The Barrie Police Service is the third-oldest police force still in existence in Ontario, after the Kingston Police Service (1841) and the Hamilton Police Service (1833).

=== Past police chiefs ===
- Rich Johnston, 2022-present
- Kimberley Greenwood, 2013–2022
- Mark Neelin, 2010–2013
- Wayne Frechette, 2000–2010
- Jack Delcourt, 1985–2000
- Earl Snider, 1976–1985
- Ed Tschirhart, 1956–1976 - former with Kitchener force
- OPP contract, 1946–1956
  - H.H. Peel, Barrie Detachment Commander Sergeant
  - Morley Wright - Detachment Commander Sergeant
- James Case, acting chief, 1946
- B.B. Burtchael, 1945
- Alexander Stewart, 1924–1945
- James Case, 1923–1924
- Robert King, 1888–1923
- Chief Constable Joseph Rogers, 1853–1888

==Controversies==
- In 2008 a senior police inspector in charge of the Barrie Police Service Professional Standards Branch was relieved of his duties after emailing a racist joke to colleagues.

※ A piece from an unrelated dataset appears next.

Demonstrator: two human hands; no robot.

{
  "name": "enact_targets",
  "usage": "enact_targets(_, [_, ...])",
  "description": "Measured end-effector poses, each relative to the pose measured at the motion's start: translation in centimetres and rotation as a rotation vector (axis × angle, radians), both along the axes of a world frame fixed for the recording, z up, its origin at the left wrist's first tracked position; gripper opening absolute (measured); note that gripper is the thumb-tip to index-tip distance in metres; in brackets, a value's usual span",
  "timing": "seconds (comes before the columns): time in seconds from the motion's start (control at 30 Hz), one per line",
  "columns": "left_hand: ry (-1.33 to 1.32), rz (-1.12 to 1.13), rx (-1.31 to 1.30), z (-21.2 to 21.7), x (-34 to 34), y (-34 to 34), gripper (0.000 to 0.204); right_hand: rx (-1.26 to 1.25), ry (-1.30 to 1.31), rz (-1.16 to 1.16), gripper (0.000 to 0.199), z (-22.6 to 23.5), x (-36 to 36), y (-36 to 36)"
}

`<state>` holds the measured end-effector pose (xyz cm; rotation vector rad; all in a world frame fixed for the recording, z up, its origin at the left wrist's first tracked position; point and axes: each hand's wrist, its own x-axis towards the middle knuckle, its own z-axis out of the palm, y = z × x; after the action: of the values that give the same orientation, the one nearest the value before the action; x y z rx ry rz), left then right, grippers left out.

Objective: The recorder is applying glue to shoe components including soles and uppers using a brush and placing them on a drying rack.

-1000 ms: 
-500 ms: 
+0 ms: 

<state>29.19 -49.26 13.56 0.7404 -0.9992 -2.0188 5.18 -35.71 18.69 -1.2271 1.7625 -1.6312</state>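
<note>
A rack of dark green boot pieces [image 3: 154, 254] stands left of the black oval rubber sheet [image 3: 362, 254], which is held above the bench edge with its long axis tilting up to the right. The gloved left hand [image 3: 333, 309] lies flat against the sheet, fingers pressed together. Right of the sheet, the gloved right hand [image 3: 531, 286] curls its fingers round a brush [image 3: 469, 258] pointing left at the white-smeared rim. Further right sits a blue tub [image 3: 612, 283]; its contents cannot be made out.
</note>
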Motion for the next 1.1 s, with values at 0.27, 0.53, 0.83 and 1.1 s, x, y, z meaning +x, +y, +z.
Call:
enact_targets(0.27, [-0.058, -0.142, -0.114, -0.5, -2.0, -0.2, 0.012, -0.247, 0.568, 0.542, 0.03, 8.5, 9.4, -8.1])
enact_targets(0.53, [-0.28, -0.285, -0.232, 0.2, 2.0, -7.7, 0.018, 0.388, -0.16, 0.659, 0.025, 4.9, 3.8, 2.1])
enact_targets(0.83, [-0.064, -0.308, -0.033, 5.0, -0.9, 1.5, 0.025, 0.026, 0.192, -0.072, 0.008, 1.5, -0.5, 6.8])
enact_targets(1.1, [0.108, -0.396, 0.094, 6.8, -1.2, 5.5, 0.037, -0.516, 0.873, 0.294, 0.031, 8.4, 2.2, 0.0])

- In 2009 an attempted obstruction of justice was reported after senior Barrie Police Service officials initially failed to disclose and then subsequently refused to disclose the existence of criminal charges against one of their constables, which included, drug possession and trafficking, cocaine use while on duty, theft (stealing money and phone cards from an evidence bag), and obstruction of justice.
- In 2010 a Barrie police constable, Jason Nevill, assaulted and arrested a man under false charges. After the incident was caught on a security camera and caused public outcry, he was later found guilty of causing bodily harm, unlawful use of authority and obstruction of evidence. Following a one-year jail sentence, Nevill resigned from the police force.
- In 2021 the Ontario Provincial Police opened an investigation into the violent arrest of a 20-year-old skateboarder by Barrie police officers after video of the incident was shared on social media.